In the midst of a raucous round of comments on my post about Cynthia Tucker violating the second rule of political discourse (calling the other side "unpatriotic"; the first is "Whoever makes the Hitler or Nazi analogy loses the argument"), commenter DrMarkJohnHunter writes:
Lack of civility can be as much an issue to avoid real issues as any. Substantive civility is needed, where, when laws are proposed, the human consequences are discussed. It is not civil to pass laws, or repeal laws which result in human failure, or which lead to injuries, disease, death or poverty.
He raises two interesting points, but I think misses the mark. His first concern is that civility masks "real issues." In extreme cases, this is true. For example, the Obama administration, as part of its "Muslim Outreach," which can be seen as civility verging on groveling, won't even utter the words "Islamic fundamentalism" or "Islamic terrorism." Michael Gerson wrote on this theme earlier this year:
Admittedly, the call for civility can be a political ploy. It is not a coincidence that the party in power is invariably the defender of decorum, hoping to shield itself from criticism. And some people attempt to use the threat of radicalism as a weapon. The syllogism goes: Some who oppose health-care reform seem prone to extremism. Therefore anyone who opposes health-care reform is promoting extremism. It is enough to make a professor of logic weep. It is also the same reasoning that would accuse all who hold antiwar views of promoting anti-Americanism.

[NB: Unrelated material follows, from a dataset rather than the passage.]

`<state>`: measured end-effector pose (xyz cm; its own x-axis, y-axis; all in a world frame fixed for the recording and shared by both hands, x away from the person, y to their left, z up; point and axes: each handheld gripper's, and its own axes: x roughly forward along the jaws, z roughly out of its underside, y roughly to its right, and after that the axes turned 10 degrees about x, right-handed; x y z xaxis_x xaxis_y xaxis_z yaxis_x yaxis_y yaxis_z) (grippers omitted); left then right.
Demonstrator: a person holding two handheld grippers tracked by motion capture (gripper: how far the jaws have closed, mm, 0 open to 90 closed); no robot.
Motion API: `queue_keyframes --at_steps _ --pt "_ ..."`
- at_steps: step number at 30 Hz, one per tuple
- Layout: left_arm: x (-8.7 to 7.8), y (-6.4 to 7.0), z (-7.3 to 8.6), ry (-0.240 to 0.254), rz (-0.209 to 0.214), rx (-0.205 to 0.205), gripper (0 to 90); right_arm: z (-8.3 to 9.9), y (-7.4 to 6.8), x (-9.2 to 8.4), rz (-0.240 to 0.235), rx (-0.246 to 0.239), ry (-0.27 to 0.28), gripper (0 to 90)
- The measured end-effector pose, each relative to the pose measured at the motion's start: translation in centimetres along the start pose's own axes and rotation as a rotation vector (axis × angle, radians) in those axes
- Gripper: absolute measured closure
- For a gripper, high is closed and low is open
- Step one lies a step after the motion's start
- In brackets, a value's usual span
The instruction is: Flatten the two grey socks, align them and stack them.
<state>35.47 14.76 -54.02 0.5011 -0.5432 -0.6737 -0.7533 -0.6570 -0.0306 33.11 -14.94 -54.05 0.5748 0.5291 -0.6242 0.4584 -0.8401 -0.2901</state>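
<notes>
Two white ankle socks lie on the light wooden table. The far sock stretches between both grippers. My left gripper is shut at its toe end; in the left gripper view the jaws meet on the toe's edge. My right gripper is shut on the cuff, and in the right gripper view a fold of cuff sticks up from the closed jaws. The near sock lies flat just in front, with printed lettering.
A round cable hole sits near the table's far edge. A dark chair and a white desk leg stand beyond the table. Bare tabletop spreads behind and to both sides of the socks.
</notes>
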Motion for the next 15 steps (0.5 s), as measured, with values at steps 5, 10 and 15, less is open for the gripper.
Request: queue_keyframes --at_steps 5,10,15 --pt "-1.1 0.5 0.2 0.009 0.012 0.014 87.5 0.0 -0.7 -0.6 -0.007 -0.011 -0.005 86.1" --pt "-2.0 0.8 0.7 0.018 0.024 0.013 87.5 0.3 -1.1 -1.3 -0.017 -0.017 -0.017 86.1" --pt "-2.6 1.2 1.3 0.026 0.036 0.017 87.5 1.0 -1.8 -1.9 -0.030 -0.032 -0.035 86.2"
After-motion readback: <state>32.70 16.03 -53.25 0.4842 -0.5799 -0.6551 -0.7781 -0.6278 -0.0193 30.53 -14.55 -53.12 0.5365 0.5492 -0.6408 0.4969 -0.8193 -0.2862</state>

But in general, civility doesn't mean you ignore issues or lack strong convictions; it means that you express your views without ad hominem attacks, with some respect for your opponents (making an effort to understand their reasoning so you can refute it) and with some reasoned argument. (Michael and Peter Wehner have written an excellent book on the subject.) In short, civility is not obtuseness, and polite language need not become a ruse for avoiding tough issues.
The second issue the reader raises has to do whether policy should be considered "civil" or not. There are extreme cases, usually politically perilous proclamations and unwise commemorations, in which the language of a piece of legislation is hurtful, insulting or inappropriate. But a law that leads to human suffering (e.g. our pre-Clinton-reform welfare system) isn't uncivil; it's just a bad law. And I think there is a danger here in labeling what we don't like or what we think doesn't work as "uncivil." It promotes the very sort of name calling we should avoid.
Civiilty is nothing more and nothing less than "courteous behavior, politeness." The best way to promote civility? Practice it. The 'No Labels' folks should take a look, for example at their own rhetoric and decide whether their obvious disdain for partisanship and their adjective-laden descriptions of those who disagree with them don't contribute to the decline in political discourse.